By Bill Engleman, Jan./Feb. 92
Populations of the endangered Karner Blue Butterfly are dispersed throughout the sand plain in Saratoga County. This sand plain, of which Albany’s Pine Bush is a major part, contains isolated pitch pine/scrub oak communities in Clifton Park, Wilton, Moreau, and other areas.
In 1988, the Planning Board of the Town of Clifton Park entertained several applications for subdivision and development in the “Wood Road corridor.,” a mostly pitch pine community. This is roughly 600 acres east of the Northway and west of Route 9, extending from Ushers Road to the Village of Round Lake. Despite the sensitive environmental attributes, such as wetlands, important aquifer recharge areas, and state protected streams and wildlife habitat, the Town had zoned this area for light industrial and business development. Applications presented for approval include a 200 acre lumber yard, a beer warehouse, an asphalt paving plant, a sand mine, a heavy construction facility, and other industrial works.
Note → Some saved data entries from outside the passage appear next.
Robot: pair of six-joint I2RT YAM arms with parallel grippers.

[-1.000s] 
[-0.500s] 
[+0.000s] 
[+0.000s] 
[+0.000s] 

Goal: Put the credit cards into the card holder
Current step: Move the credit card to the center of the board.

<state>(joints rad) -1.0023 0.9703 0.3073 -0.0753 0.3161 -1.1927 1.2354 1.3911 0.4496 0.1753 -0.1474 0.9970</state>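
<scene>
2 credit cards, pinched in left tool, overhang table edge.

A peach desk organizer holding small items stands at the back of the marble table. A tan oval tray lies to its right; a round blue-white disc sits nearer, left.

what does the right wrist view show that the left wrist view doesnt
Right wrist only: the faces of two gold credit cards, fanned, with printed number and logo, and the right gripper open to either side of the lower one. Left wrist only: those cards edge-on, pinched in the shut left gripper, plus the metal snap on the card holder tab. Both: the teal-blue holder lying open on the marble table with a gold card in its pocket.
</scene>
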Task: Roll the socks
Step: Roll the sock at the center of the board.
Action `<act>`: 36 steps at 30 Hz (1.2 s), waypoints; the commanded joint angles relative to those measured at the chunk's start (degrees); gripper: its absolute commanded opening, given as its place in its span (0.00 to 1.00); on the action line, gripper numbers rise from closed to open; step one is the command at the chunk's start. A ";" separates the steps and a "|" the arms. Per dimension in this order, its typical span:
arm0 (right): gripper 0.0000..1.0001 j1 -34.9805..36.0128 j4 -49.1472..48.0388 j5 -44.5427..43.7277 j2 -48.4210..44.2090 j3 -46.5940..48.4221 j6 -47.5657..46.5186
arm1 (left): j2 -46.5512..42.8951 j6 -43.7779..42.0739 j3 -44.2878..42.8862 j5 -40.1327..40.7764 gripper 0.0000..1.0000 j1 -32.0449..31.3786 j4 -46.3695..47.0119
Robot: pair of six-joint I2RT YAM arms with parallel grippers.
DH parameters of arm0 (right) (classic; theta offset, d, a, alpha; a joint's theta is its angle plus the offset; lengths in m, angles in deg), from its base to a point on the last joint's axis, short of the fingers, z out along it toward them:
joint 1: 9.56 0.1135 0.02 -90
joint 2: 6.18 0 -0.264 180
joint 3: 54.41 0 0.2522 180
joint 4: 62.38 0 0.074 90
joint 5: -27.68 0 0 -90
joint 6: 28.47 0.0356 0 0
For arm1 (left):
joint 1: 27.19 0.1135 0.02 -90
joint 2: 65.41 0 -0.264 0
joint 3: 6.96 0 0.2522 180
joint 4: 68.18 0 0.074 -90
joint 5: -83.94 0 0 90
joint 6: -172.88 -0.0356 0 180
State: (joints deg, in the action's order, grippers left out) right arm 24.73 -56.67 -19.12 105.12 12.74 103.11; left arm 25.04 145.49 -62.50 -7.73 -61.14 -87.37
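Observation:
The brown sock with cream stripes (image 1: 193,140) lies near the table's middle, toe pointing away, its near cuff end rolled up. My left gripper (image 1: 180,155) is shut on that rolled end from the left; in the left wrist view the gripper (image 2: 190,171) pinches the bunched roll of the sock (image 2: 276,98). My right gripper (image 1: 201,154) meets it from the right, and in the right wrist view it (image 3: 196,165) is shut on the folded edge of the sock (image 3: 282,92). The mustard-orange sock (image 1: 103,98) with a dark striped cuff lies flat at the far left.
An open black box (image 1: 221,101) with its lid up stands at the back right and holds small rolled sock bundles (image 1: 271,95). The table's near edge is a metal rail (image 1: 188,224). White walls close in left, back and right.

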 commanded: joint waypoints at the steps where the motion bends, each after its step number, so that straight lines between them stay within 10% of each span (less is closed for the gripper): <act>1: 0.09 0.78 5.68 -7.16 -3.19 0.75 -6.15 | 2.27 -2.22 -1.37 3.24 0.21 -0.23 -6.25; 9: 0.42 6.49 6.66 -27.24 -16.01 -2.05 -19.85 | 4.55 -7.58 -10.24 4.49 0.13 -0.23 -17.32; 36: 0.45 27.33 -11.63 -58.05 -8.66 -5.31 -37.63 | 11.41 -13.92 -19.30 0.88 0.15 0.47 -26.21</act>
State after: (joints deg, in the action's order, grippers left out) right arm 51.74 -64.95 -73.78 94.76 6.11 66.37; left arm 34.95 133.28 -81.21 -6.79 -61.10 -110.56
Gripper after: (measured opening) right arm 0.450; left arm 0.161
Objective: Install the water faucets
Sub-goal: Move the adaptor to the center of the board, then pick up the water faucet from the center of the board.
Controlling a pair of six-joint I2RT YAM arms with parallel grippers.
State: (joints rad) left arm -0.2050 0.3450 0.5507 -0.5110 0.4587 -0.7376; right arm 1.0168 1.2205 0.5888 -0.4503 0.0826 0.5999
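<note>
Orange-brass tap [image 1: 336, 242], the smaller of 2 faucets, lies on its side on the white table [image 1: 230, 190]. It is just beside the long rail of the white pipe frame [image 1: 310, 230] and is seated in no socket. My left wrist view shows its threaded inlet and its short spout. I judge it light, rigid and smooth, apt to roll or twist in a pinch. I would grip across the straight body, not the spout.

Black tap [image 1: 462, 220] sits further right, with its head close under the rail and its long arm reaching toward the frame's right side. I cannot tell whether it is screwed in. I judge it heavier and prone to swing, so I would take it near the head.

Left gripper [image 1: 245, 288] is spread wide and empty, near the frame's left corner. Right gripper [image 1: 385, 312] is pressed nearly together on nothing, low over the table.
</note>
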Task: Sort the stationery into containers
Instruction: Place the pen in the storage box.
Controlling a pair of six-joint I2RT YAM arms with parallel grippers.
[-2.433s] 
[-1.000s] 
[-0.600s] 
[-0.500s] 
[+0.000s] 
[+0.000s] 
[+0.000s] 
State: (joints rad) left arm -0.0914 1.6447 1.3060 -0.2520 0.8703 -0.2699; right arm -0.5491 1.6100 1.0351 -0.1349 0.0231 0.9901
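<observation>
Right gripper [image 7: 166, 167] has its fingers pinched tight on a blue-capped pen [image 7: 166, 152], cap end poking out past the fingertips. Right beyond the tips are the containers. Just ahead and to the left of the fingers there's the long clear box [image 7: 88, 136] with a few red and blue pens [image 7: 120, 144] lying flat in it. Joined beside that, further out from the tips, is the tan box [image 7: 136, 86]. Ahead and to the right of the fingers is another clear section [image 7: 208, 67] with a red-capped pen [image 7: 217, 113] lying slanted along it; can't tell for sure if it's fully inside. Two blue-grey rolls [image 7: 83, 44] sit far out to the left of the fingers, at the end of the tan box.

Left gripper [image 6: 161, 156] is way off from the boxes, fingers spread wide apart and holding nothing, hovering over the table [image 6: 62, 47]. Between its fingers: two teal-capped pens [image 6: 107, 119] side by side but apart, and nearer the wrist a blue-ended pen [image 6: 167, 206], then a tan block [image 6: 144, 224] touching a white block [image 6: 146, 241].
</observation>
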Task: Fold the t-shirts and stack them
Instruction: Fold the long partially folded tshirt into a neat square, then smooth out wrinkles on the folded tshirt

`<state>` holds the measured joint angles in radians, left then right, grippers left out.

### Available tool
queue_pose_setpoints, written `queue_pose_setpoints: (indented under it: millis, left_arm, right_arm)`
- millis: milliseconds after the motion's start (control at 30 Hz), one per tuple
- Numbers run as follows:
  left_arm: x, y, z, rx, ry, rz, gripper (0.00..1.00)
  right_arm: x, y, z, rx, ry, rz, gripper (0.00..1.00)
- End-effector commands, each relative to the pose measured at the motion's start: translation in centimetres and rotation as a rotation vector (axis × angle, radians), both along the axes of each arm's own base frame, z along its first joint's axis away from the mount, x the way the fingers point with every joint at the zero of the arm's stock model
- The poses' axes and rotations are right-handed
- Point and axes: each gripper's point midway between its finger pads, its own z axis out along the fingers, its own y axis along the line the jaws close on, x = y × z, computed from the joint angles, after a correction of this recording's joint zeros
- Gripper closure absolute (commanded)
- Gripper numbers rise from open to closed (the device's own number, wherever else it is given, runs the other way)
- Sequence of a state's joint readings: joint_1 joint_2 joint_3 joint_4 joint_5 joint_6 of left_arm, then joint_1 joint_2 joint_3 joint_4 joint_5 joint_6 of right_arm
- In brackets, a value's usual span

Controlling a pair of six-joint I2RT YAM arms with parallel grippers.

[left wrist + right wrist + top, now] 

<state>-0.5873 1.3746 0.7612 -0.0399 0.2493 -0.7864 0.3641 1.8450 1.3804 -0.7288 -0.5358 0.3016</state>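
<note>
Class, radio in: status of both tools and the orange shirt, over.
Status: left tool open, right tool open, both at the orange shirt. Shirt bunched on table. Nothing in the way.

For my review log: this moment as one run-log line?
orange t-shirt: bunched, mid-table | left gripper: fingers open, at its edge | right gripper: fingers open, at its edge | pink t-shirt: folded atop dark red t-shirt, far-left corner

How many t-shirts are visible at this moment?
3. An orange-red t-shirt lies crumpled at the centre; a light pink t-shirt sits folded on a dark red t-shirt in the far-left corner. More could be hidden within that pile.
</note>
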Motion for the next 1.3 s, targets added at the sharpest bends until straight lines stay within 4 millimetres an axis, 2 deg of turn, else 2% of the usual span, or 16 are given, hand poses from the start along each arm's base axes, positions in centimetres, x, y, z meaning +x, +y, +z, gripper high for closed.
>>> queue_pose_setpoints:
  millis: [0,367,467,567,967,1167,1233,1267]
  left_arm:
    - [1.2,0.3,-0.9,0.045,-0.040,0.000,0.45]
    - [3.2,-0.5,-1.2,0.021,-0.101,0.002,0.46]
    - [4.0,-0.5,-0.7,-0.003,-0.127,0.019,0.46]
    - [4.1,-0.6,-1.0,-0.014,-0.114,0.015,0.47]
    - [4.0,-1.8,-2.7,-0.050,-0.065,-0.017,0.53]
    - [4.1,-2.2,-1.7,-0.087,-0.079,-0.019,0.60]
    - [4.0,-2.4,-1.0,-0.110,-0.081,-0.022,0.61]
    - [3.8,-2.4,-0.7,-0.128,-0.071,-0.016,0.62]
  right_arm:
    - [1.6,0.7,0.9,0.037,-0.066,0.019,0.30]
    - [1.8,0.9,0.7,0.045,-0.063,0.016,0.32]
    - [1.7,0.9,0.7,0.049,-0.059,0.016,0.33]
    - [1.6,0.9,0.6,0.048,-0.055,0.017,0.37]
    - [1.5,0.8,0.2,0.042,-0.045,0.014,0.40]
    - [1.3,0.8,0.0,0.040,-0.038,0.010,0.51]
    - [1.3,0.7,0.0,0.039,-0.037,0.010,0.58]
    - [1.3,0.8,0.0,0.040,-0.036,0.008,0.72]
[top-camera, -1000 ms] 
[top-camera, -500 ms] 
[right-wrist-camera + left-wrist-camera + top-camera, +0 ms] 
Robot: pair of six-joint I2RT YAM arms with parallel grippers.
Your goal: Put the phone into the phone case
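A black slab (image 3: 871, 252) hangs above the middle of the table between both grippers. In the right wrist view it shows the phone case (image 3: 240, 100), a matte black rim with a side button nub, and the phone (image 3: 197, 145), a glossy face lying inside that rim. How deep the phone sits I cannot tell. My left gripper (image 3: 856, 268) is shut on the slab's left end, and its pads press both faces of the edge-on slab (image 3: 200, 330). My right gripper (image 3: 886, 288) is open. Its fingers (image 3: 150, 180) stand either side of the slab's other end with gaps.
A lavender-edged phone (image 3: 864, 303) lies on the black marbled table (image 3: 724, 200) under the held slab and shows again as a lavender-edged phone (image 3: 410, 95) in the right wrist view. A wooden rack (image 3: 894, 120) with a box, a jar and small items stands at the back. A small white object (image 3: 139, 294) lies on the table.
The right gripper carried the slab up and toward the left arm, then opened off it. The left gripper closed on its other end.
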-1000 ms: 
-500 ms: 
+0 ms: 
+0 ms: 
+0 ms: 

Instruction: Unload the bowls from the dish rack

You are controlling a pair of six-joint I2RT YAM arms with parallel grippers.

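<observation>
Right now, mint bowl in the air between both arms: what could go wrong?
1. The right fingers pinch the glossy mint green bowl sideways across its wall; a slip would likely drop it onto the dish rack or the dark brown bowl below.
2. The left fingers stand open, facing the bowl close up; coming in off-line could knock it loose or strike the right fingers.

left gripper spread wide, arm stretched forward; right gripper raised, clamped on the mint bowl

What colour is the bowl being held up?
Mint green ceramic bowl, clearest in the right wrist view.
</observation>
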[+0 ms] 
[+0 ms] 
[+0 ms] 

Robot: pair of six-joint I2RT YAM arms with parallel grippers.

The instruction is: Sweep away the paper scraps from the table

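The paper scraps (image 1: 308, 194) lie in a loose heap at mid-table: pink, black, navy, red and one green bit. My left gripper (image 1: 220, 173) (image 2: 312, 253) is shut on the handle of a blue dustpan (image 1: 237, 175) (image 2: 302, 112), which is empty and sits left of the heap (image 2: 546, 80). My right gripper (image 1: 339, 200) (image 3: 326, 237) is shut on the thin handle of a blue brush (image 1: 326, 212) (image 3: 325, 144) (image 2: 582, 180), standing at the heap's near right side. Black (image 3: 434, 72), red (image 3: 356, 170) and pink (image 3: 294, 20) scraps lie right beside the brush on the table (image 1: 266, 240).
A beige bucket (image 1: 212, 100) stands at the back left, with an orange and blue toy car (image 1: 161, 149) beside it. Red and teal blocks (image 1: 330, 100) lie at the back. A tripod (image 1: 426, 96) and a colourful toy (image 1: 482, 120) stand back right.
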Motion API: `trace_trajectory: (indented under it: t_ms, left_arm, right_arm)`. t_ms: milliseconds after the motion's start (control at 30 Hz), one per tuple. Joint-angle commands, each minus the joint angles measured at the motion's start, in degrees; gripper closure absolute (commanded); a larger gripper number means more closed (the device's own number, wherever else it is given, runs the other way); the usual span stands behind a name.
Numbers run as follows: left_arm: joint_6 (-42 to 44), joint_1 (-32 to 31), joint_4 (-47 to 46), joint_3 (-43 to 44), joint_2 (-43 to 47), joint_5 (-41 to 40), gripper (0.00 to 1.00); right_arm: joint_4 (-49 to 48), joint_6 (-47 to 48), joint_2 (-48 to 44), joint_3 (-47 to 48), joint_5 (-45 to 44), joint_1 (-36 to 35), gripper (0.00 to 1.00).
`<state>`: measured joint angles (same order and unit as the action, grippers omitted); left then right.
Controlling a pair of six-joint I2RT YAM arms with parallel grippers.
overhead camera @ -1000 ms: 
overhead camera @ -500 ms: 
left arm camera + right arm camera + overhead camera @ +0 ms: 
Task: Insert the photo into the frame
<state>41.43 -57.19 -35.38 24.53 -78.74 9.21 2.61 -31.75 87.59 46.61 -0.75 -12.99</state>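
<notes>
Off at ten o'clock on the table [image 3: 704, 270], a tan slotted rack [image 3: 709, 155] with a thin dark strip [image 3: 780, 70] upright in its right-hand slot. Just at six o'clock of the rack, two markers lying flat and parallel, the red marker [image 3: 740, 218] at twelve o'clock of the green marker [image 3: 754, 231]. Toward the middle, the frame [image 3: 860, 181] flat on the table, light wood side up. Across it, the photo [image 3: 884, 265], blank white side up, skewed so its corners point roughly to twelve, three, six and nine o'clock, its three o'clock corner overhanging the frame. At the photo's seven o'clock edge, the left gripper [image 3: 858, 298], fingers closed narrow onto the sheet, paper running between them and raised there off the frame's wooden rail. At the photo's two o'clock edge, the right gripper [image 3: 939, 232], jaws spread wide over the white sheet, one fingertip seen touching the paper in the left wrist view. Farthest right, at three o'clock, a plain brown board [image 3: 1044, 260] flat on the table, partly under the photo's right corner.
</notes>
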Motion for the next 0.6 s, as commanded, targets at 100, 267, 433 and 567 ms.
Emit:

In August 1988 the Town Planning Board was informed by the Nature Conservancy that important habitats of Karner Blue were known to exist there. Very quickly survival of the butterfly became a rallying point for citizens and civic groups opposed to destruction of this natural resource.
Faced with mounting pressure, the Town hired Dr. Dale Schweitzer that autumn to survey the corridor for the presence of Blue Lupine, which is the exclusive food of the Karner Blue caterpillar. Schweitzer’s field observations were reluctantly accepted by landowners and town planners as conclusive proof that the Karner Blue could thrive on this land.
Preparation by the Planning Board of a Generic Environmental Impact Statement (GEIS) began in earnest. A final “scoping” document issued in Feb. 1989 set forth requirements for the GEIS. In the summer of 89, Schweitzer prepared a “Wildlife and Wetlands Report” for the GEIS, in which he estimated that about 1000 Karner Blues live on three sites in the corridor. In an amendment to the report, he noted that since 1989 was an “an exceptionally bad year” for the July butterfly count in the Albany Pine Bush, that the Clifton Park sites would probably support twice as many butterflies in normal years.
A troubling aspect of this report, however, is Schweitzer’s claim that the original habitat of the corridor was not a pitch pine/ scrub oak community. He also made the absurd contention that Clifton Park need only concern itself with preserving the remnants of the Karner Blue population, and “enough habitat to perpetuate them” and possibly establishing some linkage between the communities. He feels that the original community, which he claims was a black oak savanna, “could not be restored on the proposed industrial Park site.” According to Schweitzer and the final GEIS, the minimum size recommendations for the Albany Pine Bush do not apply to Wood Road corridor.
By Daniel Van Riper, Jan./Feb. 92
The fight by Clifton Park residents against their planning board and developers over unnecessary destruction of a unique natural resource in their community echoes the battles by SPB with the City of Albany. There is big money in flattening virgin land and slapping up ready-to-use buildings. Big developers make big profits that can’t be made in already developed areas, where consideration for established neighbors limits the size and use of new construction. There’s always a little something for local politicians also. More than one old boy from the Albany Machine is enjoying a Florida retirement because of Pine Bush developments. Let’s not imagine that Clifton Park Republicans have any more integrity in their back room dealings.
The hiring of Dale Schweitzer clearly underlines the Planning Board’s intentions. Schweitzer, who is in the same league as the notorious Dennis Murphy, is a biologist for hire, available to the highest bidder. Developers and politicians, who wish to justify habitat destruction schemes to an outraged citizenry, hire this person for a hefty salary because they know he will give them what they want, despite evidence to the contrary. For example, Schweitzer knows what the minimum requirements of acreage are necessary for survival of a community. How could butterflies survive alongside an asphalt plant?
Schweitzer’s job is to destroy the legal handle that the citizens of Clifton Park are using to stop the destruction of the Woods Road corridor. How far will citizen’s groups in Clifton Park go to save the corridor? They will need to counter Schweitzer’s absurdities head on by finding experts of their own, and this, of course, means money. Good luck to Mr. Engleman and others in your fight against destruction. You’ll need it.